■ **Task**
In the listing below, find the line that contains "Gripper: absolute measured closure" and the line that contains "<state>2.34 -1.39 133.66". Quote both and every line between them, exactly, and nothing more.

========

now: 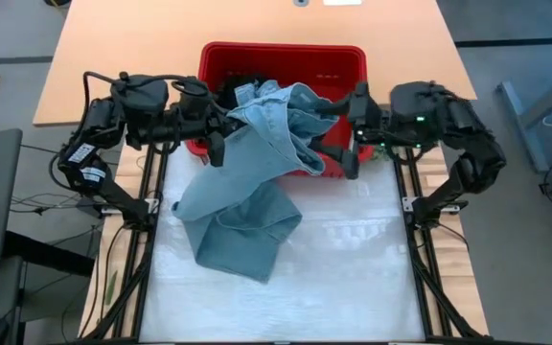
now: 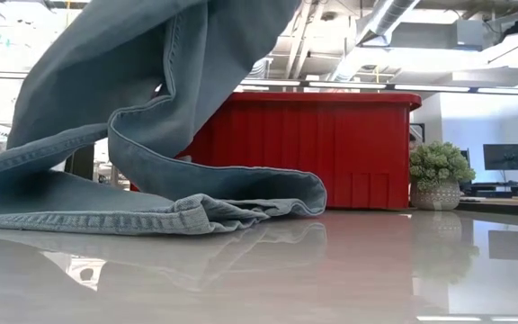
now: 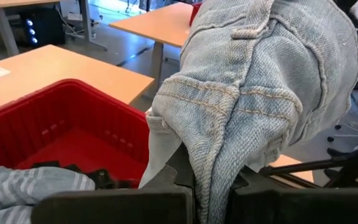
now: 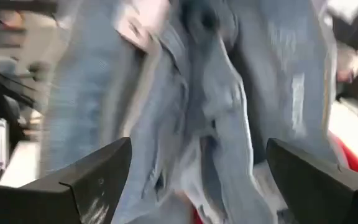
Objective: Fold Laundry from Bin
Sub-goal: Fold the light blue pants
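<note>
Glossy and pale, the table [image 2: 349, 270] fills the foreground of the low view, mirroring what rests on it. No brand, label or readable writing shows on anything. Nearest lies the lower part of the denim-blue garment [image 1: 247, 206], its hemmed edge touching the table in folds [image 2: 196, 211]; the rest rises toward the bin. The left pincer [image 1: 217, 144] hangs at the bin's near left corner, clenched on a bunched seam of that denim, which wells up from between its fingers [image 3: 160, 186] in the left wrist view. The right pincer [image 1: 351, 161] sits at the bin's near right side with its fingers spread wide [image 4: 86, 174]; the cloth hangs just ahead of them, and I cannot tell whether it touches them. Behind stands the red bin [image 1: 348, 59], holding a blue-white striped garment [image 3: 30, 186] and dark laundry [image 1: 233, 88]. Beyond the bin, a small potted plant [image 2: 436, 175] stands at the table's far right.
</note>
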Available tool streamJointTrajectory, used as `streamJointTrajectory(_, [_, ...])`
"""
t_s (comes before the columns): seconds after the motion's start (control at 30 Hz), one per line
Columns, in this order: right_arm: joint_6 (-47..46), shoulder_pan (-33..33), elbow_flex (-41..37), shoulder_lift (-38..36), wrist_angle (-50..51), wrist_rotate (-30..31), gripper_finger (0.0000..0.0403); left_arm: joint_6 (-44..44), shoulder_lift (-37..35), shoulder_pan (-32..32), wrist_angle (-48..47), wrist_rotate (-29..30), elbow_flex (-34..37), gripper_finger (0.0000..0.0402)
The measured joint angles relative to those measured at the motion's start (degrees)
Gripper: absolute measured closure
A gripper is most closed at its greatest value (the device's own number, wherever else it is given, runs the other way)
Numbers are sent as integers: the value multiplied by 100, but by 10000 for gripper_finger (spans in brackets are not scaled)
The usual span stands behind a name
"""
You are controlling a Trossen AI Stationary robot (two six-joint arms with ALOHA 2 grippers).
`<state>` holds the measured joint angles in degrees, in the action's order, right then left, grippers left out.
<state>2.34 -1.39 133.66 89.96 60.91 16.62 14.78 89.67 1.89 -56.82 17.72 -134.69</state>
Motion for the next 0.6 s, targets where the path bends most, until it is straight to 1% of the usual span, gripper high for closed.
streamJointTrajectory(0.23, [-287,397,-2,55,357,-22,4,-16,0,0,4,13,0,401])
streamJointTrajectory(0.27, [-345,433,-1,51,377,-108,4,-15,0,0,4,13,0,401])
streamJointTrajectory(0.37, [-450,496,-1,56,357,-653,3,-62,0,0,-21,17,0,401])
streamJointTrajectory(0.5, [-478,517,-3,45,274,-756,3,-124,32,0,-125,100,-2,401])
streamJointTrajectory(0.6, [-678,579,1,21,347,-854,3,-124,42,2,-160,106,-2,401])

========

■ **Answer area**
Gripper: absolute measured closure
A gripper is most closed at its greatest value (the device's own number, wherever else it is given, runs the other way)
Numbers are sent as integers: the value multiplied by 100, but by 10000 for gripper_finger (spans in brackets are not scaled)
The usual span stands behind a name
"""
You are controlling a Trossen AI Stationary robot (two six-joint arms with ALOHA 2 grippers).
`<state>` holds the measured joint angles in degrees, in the action's order, right then left, grippers left out.
<state>2.34 -1.39 133.66 89.96 60.91 16.62 14.78 89.67 1.89 -56.82 17.72 -134.69</state>

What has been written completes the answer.